## Aim of the task
Quote word for word the lines below, beginning with the first and ending with the one that has "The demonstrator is". Drop the pictures.

*** Opening of Given records ***

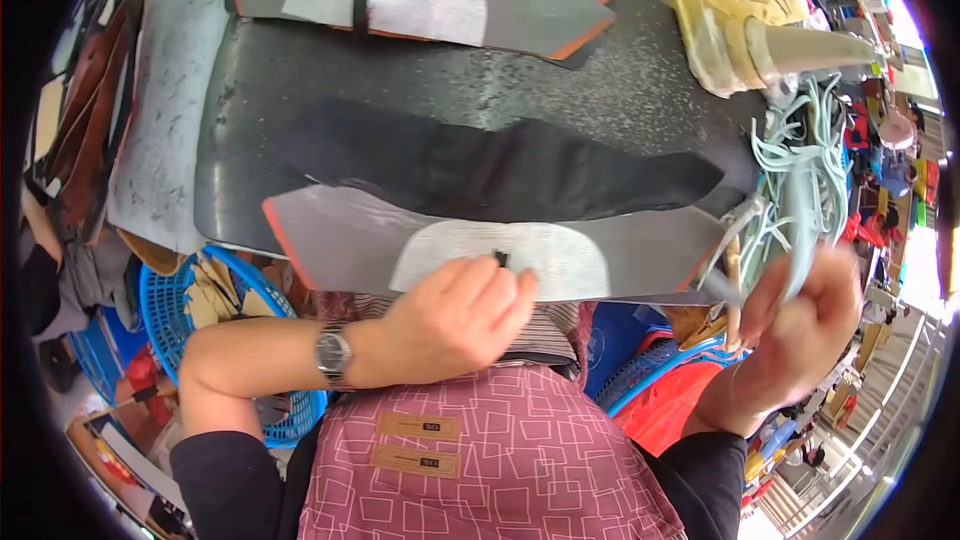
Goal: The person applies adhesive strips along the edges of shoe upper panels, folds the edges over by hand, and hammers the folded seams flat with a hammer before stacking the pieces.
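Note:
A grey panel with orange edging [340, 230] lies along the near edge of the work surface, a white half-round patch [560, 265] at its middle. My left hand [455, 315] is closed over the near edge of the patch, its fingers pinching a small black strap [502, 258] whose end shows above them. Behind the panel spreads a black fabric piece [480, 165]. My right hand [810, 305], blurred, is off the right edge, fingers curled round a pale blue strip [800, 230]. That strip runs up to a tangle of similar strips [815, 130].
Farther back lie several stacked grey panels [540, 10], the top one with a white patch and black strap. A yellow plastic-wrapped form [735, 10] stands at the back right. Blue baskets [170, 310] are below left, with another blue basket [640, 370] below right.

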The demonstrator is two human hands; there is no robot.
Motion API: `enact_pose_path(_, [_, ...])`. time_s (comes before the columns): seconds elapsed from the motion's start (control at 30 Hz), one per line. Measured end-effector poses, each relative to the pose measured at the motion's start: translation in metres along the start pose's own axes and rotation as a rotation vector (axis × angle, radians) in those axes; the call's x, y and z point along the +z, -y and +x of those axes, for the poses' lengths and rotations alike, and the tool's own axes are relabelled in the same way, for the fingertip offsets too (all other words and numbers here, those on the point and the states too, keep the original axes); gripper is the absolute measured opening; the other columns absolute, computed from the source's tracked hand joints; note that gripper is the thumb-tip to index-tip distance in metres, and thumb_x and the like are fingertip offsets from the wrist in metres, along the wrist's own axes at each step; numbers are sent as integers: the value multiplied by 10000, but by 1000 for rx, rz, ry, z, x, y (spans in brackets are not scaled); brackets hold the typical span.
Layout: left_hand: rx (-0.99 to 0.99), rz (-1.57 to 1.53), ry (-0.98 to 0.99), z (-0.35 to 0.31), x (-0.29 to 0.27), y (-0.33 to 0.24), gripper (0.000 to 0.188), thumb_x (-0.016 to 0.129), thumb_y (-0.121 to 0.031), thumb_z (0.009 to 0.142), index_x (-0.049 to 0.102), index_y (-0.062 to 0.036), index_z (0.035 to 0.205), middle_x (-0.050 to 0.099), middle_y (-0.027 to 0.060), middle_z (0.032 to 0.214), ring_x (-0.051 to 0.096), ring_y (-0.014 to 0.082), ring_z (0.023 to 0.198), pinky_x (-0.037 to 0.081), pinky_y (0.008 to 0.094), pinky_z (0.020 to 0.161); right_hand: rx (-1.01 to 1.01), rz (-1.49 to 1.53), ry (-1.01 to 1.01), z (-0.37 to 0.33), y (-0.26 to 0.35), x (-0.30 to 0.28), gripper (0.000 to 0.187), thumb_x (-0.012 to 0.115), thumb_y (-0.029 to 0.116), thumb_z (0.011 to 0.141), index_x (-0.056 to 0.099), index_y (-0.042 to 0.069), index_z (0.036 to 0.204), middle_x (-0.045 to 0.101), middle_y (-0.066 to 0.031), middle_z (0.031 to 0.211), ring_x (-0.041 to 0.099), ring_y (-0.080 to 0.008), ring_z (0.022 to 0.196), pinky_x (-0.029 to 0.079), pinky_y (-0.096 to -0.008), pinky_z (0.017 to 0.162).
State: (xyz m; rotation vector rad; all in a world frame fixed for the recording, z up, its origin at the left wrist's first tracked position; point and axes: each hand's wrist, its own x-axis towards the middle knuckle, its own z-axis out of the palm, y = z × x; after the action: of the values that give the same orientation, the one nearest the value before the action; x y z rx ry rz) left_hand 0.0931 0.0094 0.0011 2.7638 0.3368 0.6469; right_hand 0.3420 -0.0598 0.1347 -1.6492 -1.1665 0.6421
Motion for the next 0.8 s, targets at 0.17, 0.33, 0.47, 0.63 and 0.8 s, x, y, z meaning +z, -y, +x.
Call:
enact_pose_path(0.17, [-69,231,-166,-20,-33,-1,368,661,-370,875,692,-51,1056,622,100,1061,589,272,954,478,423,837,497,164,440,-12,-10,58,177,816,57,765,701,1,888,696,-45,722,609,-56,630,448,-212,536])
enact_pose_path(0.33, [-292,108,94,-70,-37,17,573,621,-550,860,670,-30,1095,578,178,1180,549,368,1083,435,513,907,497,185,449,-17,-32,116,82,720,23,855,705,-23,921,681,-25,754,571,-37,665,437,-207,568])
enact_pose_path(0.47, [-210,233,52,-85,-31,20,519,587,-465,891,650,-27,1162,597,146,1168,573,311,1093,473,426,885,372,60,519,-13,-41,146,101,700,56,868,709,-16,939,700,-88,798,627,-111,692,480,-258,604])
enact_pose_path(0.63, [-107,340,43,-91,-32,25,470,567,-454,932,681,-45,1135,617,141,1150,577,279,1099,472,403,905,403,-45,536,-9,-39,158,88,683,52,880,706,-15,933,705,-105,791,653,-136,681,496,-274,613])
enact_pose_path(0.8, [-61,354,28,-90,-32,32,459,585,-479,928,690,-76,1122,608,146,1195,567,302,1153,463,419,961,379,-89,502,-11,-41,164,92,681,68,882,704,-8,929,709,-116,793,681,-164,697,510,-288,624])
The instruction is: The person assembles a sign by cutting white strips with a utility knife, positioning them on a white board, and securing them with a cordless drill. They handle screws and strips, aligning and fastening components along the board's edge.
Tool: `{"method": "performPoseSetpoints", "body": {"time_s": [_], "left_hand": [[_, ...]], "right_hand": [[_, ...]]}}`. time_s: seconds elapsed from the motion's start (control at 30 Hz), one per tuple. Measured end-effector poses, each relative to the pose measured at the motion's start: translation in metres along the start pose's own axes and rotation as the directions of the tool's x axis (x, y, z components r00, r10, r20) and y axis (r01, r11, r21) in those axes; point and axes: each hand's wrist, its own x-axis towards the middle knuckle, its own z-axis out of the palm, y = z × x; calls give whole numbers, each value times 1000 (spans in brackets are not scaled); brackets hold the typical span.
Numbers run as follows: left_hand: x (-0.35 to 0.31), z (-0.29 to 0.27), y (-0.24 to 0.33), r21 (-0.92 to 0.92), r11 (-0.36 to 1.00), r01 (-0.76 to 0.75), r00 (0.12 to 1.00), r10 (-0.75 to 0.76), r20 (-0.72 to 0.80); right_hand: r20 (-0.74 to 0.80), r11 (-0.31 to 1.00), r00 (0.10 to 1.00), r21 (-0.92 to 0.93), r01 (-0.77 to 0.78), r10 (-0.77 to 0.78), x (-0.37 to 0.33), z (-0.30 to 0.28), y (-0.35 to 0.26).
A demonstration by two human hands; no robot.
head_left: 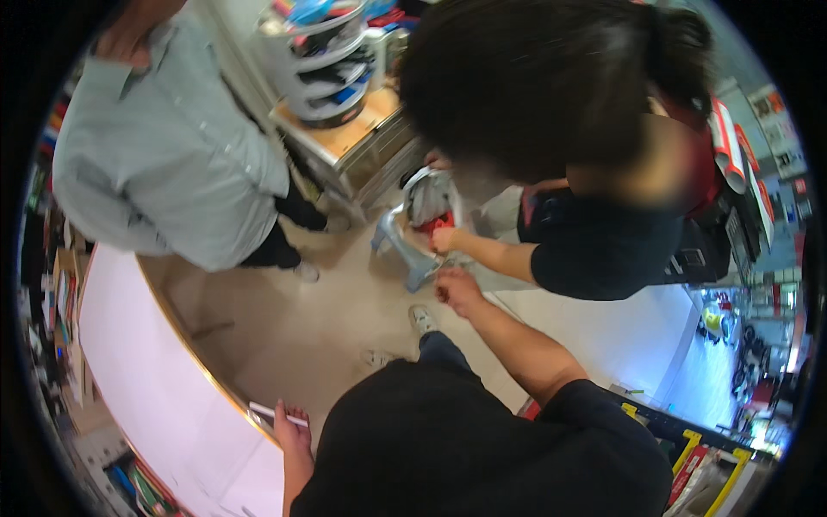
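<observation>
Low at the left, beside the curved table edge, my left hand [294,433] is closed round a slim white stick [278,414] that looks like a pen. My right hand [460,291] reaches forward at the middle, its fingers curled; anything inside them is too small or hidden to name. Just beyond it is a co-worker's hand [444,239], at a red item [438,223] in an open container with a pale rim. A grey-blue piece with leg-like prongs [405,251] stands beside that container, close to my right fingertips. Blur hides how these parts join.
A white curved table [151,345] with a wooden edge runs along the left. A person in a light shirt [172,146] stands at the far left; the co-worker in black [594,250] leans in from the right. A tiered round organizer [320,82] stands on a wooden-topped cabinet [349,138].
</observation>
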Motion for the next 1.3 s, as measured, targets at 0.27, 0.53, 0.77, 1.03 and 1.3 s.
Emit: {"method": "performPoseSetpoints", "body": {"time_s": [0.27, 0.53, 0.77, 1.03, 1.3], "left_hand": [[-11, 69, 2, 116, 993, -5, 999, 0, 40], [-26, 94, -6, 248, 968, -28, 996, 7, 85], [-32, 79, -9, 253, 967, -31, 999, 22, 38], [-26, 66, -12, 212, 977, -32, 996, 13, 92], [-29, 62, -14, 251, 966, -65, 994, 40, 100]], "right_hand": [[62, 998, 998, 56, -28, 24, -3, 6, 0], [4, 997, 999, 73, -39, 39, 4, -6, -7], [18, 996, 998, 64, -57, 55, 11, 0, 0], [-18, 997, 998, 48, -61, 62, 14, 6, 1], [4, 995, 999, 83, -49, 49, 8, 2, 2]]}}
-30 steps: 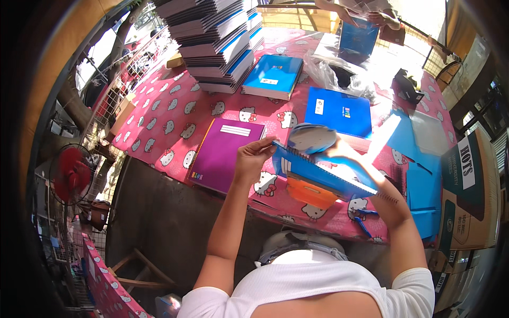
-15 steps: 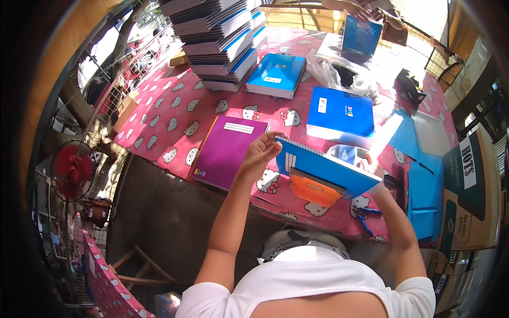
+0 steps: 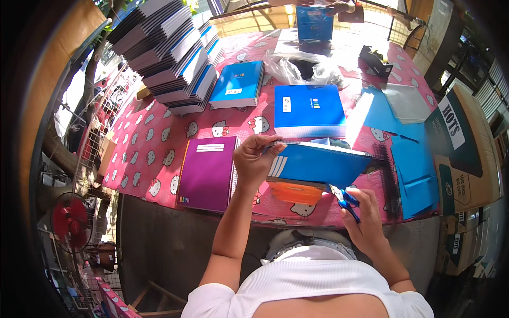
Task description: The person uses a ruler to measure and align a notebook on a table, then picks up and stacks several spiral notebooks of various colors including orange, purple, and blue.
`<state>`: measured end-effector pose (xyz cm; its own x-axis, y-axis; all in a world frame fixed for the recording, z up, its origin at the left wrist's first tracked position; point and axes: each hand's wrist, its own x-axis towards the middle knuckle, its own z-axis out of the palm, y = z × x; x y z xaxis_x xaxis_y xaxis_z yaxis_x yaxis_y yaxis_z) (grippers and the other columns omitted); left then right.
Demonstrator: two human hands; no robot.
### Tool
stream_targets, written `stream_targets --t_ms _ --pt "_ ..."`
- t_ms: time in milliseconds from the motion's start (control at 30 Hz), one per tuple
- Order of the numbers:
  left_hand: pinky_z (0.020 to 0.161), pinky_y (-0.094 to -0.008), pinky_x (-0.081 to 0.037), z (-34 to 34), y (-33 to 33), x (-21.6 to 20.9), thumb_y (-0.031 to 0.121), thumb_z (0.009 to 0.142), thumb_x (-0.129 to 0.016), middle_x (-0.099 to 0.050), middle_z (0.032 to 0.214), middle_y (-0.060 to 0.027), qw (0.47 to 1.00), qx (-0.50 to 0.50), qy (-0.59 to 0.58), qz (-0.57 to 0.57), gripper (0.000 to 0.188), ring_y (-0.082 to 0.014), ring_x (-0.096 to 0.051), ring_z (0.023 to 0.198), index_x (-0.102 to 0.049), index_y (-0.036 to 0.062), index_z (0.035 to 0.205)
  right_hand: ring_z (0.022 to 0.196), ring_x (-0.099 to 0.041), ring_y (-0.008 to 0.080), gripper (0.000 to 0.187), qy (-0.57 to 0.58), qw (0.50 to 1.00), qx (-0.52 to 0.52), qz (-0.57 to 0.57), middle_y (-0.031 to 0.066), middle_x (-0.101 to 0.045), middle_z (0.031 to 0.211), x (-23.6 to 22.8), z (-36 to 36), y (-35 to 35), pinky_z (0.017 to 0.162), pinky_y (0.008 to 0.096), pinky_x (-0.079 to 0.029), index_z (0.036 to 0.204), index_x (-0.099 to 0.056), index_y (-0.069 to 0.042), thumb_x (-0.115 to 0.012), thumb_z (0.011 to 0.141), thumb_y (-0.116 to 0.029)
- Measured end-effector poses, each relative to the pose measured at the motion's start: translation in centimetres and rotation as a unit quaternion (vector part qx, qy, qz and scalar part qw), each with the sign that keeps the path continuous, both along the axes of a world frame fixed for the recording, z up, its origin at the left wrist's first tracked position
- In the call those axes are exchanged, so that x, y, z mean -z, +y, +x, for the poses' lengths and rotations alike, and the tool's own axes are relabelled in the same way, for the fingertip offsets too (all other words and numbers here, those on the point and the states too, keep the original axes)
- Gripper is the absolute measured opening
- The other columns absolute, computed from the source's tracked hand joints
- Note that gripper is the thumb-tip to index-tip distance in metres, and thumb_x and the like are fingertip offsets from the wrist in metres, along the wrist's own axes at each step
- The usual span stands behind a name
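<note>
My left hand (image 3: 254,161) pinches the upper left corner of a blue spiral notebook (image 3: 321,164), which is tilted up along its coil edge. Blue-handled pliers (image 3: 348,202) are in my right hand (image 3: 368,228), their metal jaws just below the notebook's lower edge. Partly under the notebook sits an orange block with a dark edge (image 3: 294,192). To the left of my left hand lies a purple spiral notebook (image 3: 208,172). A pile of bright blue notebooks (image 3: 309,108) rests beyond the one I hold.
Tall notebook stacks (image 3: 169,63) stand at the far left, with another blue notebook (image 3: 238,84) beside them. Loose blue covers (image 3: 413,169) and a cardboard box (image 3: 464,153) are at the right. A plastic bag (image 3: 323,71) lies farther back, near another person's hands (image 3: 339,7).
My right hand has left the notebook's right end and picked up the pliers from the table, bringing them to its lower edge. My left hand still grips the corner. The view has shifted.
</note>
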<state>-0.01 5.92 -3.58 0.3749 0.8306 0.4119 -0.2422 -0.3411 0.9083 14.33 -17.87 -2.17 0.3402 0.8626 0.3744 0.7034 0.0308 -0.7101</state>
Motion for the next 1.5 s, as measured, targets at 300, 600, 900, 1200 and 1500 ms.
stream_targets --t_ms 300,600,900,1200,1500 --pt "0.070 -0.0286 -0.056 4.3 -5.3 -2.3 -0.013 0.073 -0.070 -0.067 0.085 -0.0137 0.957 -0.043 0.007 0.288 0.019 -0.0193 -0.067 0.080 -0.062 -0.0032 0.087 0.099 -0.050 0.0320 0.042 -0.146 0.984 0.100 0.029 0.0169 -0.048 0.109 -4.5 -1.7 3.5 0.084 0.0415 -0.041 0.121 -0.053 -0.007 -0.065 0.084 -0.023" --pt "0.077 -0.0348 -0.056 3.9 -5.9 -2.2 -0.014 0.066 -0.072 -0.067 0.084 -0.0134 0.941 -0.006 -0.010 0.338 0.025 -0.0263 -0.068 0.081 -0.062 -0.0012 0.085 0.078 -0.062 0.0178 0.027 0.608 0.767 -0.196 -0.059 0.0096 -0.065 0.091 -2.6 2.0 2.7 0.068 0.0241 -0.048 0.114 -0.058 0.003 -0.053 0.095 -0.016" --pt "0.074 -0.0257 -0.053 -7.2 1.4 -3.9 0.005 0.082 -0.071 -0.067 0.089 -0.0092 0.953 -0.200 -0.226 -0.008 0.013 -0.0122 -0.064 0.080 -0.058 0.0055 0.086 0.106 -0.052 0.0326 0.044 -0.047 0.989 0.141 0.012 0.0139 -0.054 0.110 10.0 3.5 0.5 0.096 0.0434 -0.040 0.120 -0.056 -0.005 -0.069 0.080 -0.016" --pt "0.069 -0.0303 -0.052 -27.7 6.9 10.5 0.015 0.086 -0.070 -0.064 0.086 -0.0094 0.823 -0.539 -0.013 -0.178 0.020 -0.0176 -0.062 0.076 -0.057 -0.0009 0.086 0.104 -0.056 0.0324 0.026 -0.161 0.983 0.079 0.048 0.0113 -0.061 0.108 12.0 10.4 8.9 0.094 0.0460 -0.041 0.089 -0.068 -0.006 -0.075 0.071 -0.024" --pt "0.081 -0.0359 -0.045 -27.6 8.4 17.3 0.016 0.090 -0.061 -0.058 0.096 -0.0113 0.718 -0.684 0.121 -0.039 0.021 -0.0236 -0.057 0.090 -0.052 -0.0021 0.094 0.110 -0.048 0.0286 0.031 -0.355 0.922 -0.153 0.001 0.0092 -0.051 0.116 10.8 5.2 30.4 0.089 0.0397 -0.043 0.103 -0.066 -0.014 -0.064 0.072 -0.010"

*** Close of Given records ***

## Reply to the exercise
Goal: The person applies adhesive strips along the edges of shoe upper panels, folds the edges over by hand, and hammers the folded seams flat with a hammer before stacking the pieces.
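Note:
A grey panel with orange edging [340, 230] lies along the near edge of the work surface, a white half-round patch [560, 265] at its middle. My left hand [455, 315] is closed over the near edge of the patch, its fingers pinching a small black strap [502, 258] whose end shows above them. Behind the panel spreads a black fabric piece [480, 165]. My right hand [810, 305], blurred, is off the right edge, fingers curled round a pale blue strip [800, 230]. That strip runs up to a tangle of similar strips [815, 130].
Farther back lie several stacked grey panels [540, 10], the top one with a white patch and black strap. A yellow plastic-wrapped form [735, 10] stands at the back right. Blue baskets [170, 310] are below left, with another blue basket [640, 370] below right.
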
The demonstrator is two human hands; there is no robot.

No further output is required for this answer.